Task details
Give back each entry verbatim.

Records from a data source
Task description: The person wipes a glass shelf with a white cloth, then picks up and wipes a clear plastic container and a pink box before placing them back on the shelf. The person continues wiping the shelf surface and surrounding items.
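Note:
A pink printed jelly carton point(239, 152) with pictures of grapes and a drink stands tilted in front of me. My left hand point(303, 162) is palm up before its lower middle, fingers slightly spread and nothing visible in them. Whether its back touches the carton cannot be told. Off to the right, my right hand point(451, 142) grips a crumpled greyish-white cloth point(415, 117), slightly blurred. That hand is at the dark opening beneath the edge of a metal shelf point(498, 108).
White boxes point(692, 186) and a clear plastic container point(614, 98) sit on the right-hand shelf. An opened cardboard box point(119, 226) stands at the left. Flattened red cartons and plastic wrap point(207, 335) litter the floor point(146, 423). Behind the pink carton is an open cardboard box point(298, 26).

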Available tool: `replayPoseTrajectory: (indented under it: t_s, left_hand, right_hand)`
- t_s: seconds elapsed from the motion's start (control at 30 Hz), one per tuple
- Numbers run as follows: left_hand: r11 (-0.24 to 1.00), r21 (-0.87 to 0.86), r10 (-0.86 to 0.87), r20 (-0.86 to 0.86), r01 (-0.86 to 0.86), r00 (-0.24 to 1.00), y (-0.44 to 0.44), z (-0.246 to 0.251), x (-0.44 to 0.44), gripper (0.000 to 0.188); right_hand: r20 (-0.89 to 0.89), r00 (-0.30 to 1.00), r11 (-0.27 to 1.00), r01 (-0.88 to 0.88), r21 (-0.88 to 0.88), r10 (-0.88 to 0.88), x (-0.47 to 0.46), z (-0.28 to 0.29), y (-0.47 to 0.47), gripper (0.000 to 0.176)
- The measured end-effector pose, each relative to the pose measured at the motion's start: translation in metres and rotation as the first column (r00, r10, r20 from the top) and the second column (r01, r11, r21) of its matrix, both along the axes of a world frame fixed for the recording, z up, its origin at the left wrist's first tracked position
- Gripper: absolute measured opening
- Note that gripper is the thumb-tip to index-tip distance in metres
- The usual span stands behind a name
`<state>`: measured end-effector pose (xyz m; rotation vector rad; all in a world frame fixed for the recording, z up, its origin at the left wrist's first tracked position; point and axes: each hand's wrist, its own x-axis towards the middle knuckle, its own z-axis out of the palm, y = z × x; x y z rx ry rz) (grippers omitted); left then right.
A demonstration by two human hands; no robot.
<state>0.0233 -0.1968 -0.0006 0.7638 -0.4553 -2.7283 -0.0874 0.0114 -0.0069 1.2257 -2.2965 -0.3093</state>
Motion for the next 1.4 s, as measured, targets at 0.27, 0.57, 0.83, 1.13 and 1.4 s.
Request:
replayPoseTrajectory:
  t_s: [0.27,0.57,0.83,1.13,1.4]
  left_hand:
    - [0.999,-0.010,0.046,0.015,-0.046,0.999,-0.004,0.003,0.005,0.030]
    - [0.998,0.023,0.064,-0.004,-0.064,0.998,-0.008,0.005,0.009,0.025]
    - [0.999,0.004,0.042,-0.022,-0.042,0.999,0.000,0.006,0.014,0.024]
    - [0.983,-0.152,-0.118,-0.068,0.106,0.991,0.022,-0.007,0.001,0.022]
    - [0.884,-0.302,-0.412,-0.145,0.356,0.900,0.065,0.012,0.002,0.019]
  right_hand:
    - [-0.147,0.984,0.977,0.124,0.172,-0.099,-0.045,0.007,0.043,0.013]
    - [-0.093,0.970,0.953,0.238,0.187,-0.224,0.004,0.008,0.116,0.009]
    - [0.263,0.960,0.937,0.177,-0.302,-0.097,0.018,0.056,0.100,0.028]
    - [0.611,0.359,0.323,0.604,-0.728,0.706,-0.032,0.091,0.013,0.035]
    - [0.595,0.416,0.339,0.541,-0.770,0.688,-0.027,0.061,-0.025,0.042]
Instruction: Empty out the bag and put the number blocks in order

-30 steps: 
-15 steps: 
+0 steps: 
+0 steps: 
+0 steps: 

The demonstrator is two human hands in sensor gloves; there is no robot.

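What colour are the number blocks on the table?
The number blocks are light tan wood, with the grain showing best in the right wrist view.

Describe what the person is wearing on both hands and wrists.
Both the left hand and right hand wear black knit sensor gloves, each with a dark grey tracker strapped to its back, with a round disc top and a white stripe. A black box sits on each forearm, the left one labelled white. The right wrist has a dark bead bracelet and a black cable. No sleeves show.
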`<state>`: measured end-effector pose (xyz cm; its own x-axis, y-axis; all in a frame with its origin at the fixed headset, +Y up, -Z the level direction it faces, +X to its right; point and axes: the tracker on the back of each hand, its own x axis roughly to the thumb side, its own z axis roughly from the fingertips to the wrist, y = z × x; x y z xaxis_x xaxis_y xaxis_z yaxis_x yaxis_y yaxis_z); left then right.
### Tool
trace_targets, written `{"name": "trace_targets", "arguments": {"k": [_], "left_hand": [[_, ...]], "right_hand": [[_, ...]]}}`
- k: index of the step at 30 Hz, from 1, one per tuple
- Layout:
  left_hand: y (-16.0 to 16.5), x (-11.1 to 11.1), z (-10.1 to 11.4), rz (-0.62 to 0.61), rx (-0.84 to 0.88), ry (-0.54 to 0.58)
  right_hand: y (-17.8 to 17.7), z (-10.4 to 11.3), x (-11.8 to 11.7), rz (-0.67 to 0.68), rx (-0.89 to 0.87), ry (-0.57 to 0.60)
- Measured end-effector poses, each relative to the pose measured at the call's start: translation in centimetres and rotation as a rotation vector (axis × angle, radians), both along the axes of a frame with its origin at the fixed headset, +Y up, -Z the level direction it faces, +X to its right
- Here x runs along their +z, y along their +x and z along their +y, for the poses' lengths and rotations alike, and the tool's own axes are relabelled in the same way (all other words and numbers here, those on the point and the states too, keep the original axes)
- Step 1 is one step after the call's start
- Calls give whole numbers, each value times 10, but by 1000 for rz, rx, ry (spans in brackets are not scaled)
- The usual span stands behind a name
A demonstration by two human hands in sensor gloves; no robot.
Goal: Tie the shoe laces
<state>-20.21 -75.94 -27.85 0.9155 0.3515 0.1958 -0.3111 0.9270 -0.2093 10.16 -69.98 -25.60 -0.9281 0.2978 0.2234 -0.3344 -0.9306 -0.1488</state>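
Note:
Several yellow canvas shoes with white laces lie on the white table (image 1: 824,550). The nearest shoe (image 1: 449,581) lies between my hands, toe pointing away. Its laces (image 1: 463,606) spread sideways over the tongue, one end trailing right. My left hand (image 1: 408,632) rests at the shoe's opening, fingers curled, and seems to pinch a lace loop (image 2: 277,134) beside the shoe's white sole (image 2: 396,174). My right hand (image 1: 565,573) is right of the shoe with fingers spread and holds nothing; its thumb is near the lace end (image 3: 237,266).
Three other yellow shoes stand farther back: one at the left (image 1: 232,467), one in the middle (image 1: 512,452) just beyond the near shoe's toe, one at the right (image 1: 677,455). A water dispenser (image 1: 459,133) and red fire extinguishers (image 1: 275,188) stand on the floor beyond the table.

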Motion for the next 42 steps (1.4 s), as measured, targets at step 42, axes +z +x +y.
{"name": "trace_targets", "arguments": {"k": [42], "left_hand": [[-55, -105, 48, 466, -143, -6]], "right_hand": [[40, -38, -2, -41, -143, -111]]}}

Output of the exercise
Task description: The person wipes a glass shelf with a white cloth, then picks up and wipes a clear plastic container and a pink box before placing them back on the shelf. The person continues wiping the shelf surface and surrounding items.
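Note:
A pink printed jelly carton point(239, 152) with pictures of grapes and a drink stands tilted in front of me. My left hand point(303, 162) is palm up before its lower middle, fingers slightly spread and nothing visible in them. Whether its back touches the carton cannot be told. Off to the right, my right hand point(451, 142) grips a crumpled greyish-white cloth point(415, 117), slightly blurred. That hand is at the dark opening beneath the edge of a metal shelf point(498, 108).
White boxes point(692, 186) and a clear plastic container point(614, 98) sit on the right-hand shelf. An opened cardboard box point(119, 226) stands at the left. Flattened red cartons and plastic wrap point(207, 335) litter the floor point(146, 423). Behind the pink carton is an open cardboard box point(298, 26).
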
Available tool: `replayPoseTrajectory: (indented under it: t_s, left_hand, right_hand)`
- t_s: seconds elapsed from the motion's start (control at 30 Hz), one per tuple
- Numbers run as follows: left_hand: r11 (-0.24 to 1.00), r21 (-0.87 to 0.86), r10 (-0.86 to 0.87), r20 (-0.86 to 0.86), r01 (-0.86 to 0.86), r00 (-0.24 to 1.00), y (-0.44 to 0.44), z (-0.246 to 0.251), x (-0.44 to 0.44), gripper (0.000 to 0.188); right_hand: r20 (-0.89 to 0.89), r00 (-0.30 to 1.00), r11 (-0.27 to 1.00), r01 (-0.88 to 0.88), r21 (-0.88 to 0.88), r10 (-0.88 to 0.88), x (-0.47 to 0.46), z (-0.28 to 0.29), y (-0.47 to 0.47), gripper (0.000 to 0.176)
- The measured end-effector pose, each relative to the pose measured at the motion's start: translation in metres and rotation as the first column (r00, r10, r20 from the top) and the second column (r01, r11, r21) of its matrix, both along the axes of a world frame fixed for the recording, z up, its origin at the left wrist's first tracked position
- Gripper: absolute measured opening
- Note that gripper is the thumb-tip to index-tip distance in metres
- The usual span stands behind a name
`<state>`: measured end-effector pose (xyz m; rotation vector rad; all in a world frame fixed for the recording, z up, its origin at the left wrist's first tracked position; point and axes: each hand's wrist, its own x-axis towards the middle knuckle, its own z-axis out of the palm, y = z × x; x y z rx ry rz) (grippers omitted); left then right.
A demonstration by two human hands; no robot.
<state>0.0233 -0.1968 -0.0006 0.7638 -0.4553 -2.7283 -0.0874 0.0114 -0.0069 1.2257 -2.2965 -0.3093</state>
Motion for the next 1.4 s, as measured, targets at 0.27, 0.57, 0.83, 1.13 and 1.4 s.
Request:
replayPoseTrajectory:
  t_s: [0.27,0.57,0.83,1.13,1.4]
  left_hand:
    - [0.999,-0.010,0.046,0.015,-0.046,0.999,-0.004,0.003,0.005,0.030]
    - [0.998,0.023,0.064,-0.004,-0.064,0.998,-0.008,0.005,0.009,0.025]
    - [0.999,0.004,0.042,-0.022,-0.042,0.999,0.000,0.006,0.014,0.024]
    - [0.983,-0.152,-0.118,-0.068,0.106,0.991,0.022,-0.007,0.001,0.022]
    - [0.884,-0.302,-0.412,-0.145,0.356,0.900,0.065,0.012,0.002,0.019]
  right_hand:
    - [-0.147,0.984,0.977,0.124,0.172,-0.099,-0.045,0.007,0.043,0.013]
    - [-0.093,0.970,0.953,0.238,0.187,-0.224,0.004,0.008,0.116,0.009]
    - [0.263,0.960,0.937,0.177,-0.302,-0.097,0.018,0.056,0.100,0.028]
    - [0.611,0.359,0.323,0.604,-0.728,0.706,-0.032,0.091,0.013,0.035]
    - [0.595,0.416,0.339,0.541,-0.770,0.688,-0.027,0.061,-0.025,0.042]
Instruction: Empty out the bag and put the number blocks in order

-30 steps: 
-15 steps: 
+0 steps: 
+0 steps: 
+0 steps: 

The demonstrator is two human hands in sensor gloves; there is no robot.

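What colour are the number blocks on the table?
The number blocks are light tan wood, with the grain showing best in the right wrist view.

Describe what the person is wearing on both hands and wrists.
Both the left hand and right hand wear black knit sensor gloves, each with a dark grey tracker strapped to its back, with a round disc top and a white stripe. A black box sits on each forearm, the left one labelled white. The right wrist has a dark bead bracelet and a black cable. No sleeves show.
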`<state>`: measured end-effector pose (xyz cm; its own x-axis, y-axis; all in a frame with its origin at the fixed headset, +Y up, -Z the level direction it faces, +X to its right; point and axes: the tracker on the back of each hand, its own x axis roughly to the thumb side, its own z axis roughly from the fingertips to the wrist, y = z × x; x y z xaxis_x xaxis_y xaxis_z yaxis_x yaxis_y yaxis_z); left then right.
### Tool
trace_targets, written `{"name": "trace_targets", "arguments": {"k": [_], "left_hand": [[_, ...]], "right_hand": [[_, ...]]}}`
- k: index of the step at 30 Hz, from 1, one per tuple
- Layout:
  left_hand: y (-16.0 to 16.5), x (-11.1 to 11.1), z (-10.1 to 11.4), rz (-0.62 to 0.61), rx (-0.84 to 0.88), ry (-0.54 to 0.58)
  right_hand: y (-17.8 to 17.7), z (-10.4 to 11.3), x (-11.8 to 11.7), rz (-0.67 to 0.68), rx (-0.89 to 0.87), ry (-0.57 to 0.60)
- Measured end-effector poses, each relative to the pose measured at the call's start: translation in centimetres and rotation as a rotation vector (axis × angle, radians), both along the axes of a frame with its origin at the fixed headset, +Y up, -Z the level direction it faces, +X to its right
- Here x runs along their +z, y along their +x and z along their +y, for the poses' lengths and rotations alike, and the tool's own axes are relabelled in the same way (all other words and numbers here, those on the point and the states too, keep the original axes)
- Step 1 is one step after the call's start
- Calls give whole numbers, each value times 10, but by 1000 for rz, rx, ry (spans in brackets are not scaled)
- The usual span stands behind a name
A demonstration by two human hands in sensor gloves; no robot.
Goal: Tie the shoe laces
<state>-20.21 -75.94 -27.85 0.9155 0.3515 0.1958 -0.3111 0.9270 -0.2093 10.16 -69.98 -25.60 -0.9281 0.2978 0.2234 -0.3344 -0.9306 -0.1488</state>
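Note:
Several yellow canvas shoes with white laces lie on the white table (image 1: 824,550). The nearest shoe (image 1: 449,581) lies between my hands, toe pointing away. Its laces (image 1: 463,606) spread sideways over the tongue, one end trailing right. My left hand (image 1: 408,632) rests at the shoe's opening, fingers curled, and seems to pinch a lace loop (image 2: 277,134) beside the shoe's white sole (image 2: 396,174). My right hand (image 1: 565,573) is right of the shoe with fingers spread and holds nothing; its thumb is near the lace end (image 3: 237,266).
Three other yellow shoes stand farther back: one at the left (image 1: 232,467), one in the middle (image 1: 512,452) just beyond the near shoe's toe, one at the right (image 1: 677,455). A water dispenser (image 1: 459,133) and red fire extinguishers (image 1: 275,188) stand on the floor beyond the table.
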
Motion for the next 42 steps (1.4 s), as measured, targets at step 42, axes +z +x +y.
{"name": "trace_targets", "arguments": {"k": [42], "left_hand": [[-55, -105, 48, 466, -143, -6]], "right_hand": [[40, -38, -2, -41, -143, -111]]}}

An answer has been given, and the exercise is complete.